Common misconceptions (good to know)

  • Carriers (one HGD variant) usually have normal HGA. A mild elevation is not a reliable way to identify carrier status; genetic testing is the right tool if carrier screening is needed.

  • Vitamin C doesn’t “worsen” alkaptonuria. It’s been discussed historically as an antioxidant with uncertain clinical benefit. If you’re prone to kidney stones, avoid high-dose supplements unless your clinician advises otherwise.

What to do next

  1. Repeat to confirm if the elevation is borderline (ideally a first-morning urine, following the lab’s instructions).

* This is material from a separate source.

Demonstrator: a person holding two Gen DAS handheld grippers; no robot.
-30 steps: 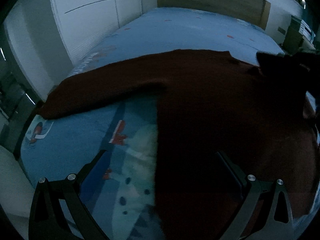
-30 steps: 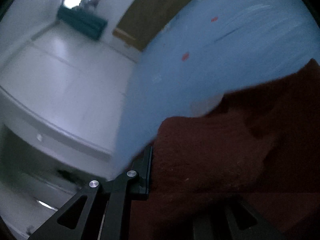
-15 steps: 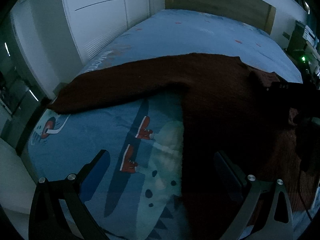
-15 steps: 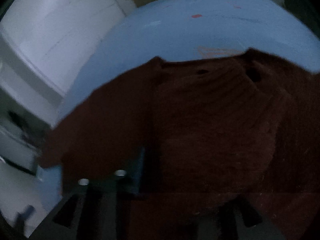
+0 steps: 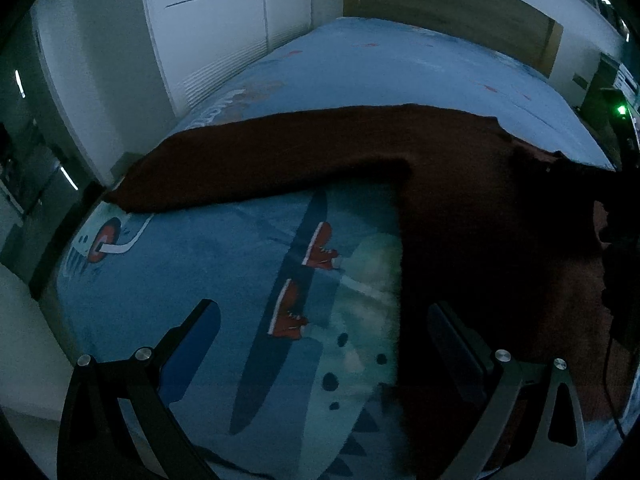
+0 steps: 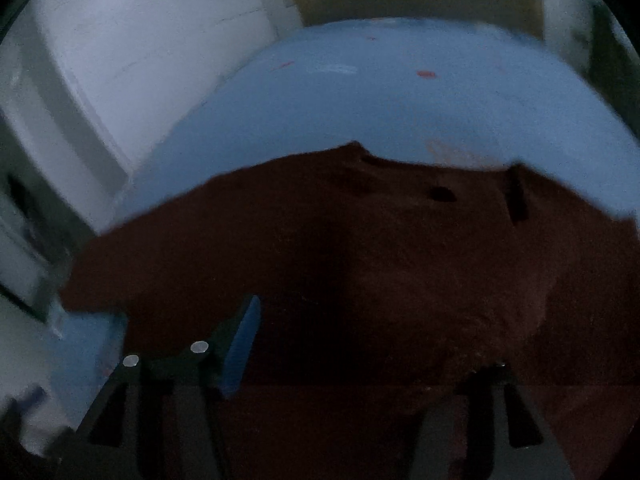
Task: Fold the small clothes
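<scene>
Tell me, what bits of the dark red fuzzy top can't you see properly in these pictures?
- Left wrist view: the dark red knitted top has its right side lost behind a black shape and in shadow.
- Right wrist view: the top's lower part is cut off by the picture edge; motion blur smears the rest.
- Right gripper: jaws opening, nothing clearly between them; its right finger melts into the darkness.
- Blue cartoon-print bedcover: hidden wherever the top lies.

Blue cartoon-print bed cover point(image 5: 168, 280), dark red sweater point(image 5: 460, 184) spread flat on it
</scene>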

  2. If still elevated, ask your clinician about quantitative urine/plasma HGA and HGD genetic testing to confirm or rule out alkaptonuria.

  3. If alkaptonuria is confirmed or strongly suspected:

    • Discuss care with a specialist familiar with inherited metabolic conditions.

    • Management may include nitisinone in selected cases (this typically dramatically lowers urinary HGA and requires monitoring of blood tyrosine and diet).

    • Joint protection: maintain a healthy weight, use low-impact exercise, and consider physical therapy.

    • Hydration and routine follow-up for stone risk and cardiac/orthopedic health.

What else to check

  • Review the rest of your Organic Acids panel and any amino acid testing for context.

  • Tell your provider about medications/supplements (including any prior or current nitisinone therapy).

  • Confirm proper collection/transport; extreme dilution or concentration can nudge results even when creatinine-corrected.

Key takeaways

  • Elevated HGA primarily points to impaired tyrosine metabolism; marked elevations strongly suggest alkaptonuria.

  • Confirm with repeat and targeted testing; consider genetic testing.

  • Treatment and monitoring are personalized; early recognition helps protect joints, kidneys, and heart over time.